| DIRECTIONS FOR THIS TASK |
For each line of the listing below that contains the string "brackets", copy the line.

| AVAILABLE DATA |
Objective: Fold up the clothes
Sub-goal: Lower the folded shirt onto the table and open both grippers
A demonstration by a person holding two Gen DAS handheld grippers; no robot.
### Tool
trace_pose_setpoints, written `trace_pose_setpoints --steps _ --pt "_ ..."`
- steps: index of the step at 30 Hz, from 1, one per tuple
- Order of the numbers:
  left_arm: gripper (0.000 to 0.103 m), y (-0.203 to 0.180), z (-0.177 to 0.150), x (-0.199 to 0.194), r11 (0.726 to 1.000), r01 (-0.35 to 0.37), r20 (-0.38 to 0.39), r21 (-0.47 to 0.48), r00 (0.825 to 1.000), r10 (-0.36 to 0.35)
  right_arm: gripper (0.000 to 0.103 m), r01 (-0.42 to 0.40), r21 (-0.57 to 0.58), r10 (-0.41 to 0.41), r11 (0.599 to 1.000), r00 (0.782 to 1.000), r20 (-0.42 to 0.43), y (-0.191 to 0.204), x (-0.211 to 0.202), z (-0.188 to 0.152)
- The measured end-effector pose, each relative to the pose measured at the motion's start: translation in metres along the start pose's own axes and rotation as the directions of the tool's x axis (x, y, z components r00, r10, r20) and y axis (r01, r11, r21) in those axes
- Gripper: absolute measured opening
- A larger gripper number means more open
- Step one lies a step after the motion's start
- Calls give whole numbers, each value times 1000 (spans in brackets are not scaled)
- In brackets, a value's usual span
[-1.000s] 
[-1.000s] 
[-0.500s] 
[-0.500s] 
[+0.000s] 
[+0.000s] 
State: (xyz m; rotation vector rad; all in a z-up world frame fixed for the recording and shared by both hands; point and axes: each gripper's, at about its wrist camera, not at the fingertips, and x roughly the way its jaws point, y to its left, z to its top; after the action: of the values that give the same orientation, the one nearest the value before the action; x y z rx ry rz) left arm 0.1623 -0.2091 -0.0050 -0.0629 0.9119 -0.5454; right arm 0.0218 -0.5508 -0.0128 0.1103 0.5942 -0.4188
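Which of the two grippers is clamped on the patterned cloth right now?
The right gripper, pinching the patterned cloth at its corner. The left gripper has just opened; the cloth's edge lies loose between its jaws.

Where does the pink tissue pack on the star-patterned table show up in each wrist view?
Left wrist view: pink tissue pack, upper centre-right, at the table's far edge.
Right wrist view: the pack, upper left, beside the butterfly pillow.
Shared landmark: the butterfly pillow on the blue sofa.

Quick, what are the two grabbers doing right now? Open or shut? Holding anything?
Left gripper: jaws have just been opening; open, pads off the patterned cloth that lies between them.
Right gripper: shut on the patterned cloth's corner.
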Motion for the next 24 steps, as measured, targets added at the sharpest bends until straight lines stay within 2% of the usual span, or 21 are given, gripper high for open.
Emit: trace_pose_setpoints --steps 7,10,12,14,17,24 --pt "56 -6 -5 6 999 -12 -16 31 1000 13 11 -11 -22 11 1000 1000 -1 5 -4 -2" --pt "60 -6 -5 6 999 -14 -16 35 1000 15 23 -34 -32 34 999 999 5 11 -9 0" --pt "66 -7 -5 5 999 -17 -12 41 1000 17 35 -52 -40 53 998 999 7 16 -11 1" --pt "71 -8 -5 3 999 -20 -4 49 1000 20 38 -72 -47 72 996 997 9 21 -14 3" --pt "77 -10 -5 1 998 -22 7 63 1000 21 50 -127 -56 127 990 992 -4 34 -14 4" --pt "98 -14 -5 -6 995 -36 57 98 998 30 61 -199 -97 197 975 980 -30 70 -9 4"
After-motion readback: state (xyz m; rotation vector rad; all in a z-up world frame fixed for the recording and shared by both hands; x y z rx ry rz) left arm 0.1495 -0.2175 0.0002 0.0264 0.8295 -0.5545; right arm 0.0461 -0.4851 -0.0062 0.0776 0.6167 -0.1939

| PROBLEM SOLUTION |
- Calls give whole numbers, each value times 1000 (spans in brackets are not scaled)
- In brackets, a value's usual span

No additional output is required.